The term organic garden means much more than just a garden where no chemicals are added. It has more to do with the organic matter that must be present in the soil, and the techniques use in the garden that most closely resemble patterns of nature.
Think of a piece of land with which no man has yet tampered. Plants have grown and withered and turned back to the soil they came from, leaves have fallen year after year and have been continuously decomposing, carcases of animals and insects are still adding nourishment to the mix. Birds, beneficial insects, and wasps hang around the plants looking for tasty bugs to devour, or nectar to suck, leaving behind their own high nitrogen fertilizer, and plants that like each other crowd together, sharing the rich organic environment they love. This is an organic garden.
Your task will be to look at the pattern provided by nature and try to emulate it. The first, most important task is to prepare the soil. It is highly unlikely that your garden soil has had the benifit of hundreds of years worth of decaying matter, but you can speed up this process either by creating compost in a bin and then adding it to your garden, or by incorporating all the organic matter you can find directly into the soil.
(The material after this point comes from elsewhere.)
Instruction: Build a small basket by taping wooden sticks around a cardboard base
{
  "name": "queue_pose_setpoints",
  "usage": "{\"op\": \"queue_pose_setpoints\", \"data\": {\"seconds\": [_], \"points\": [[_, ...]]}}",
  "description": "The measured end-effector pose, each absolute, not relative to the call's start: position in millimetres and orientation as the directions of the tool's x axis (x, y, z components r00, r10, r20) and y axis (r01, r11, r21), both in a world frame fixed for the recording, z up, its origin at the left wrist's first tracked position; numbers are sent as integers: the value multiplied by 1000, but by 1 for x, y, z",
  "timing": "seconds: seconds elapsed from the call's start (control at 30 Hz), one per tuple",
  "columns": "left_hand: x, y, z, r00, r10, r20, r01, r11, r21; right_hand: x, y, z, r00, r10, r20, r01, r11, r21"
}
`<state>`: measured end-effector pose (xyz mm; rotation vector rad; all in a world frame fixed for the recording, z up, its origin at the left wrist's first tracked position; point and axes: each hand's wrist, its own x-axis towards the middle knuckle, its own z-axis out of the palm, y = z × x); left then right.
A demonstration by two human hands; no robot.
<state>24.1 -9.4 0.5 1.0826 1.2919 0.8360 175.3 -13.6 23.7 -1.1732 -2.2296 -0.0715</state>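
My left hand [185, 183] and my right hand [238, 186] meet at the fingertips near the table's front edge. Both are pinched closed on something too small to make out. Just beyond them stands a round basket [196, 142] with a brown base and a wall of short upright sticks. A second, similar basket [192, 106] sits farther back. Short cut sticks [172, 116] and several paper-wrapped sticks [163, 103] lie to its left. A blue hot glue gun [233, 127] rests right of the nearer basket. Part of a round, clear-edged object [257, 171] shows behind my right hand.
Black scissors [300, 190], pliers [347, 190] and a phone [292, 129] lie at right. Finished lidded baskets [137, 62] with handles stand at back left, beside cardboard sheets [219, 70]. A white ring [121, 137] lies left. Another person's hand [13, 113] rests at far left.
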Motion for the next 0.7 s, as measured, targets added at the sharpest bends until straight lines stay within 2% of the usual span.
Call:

To create compost in a bin or heap, layer high carbon ingredients such as leaves, straw, hay, sawdust or even shredded paper with thinner layers of high nitrogen ingredients such as grass clippings and kitchen peelings. Then add a sifting of soil or old compost if you have some. Continue layering this way until you have at least a three foot heap. Moisten thoroughly and wait until the pile sinks, or until their is less steam escaping from the pile when forked.
At this stage you should loosen the whole thing with a pitchfork to incorporate air and then let it heat up again. Do this about three times and then spread a thick layer onto your garden adding a light sprinkling of wood ashes if you have them and a few handfuls bone meal.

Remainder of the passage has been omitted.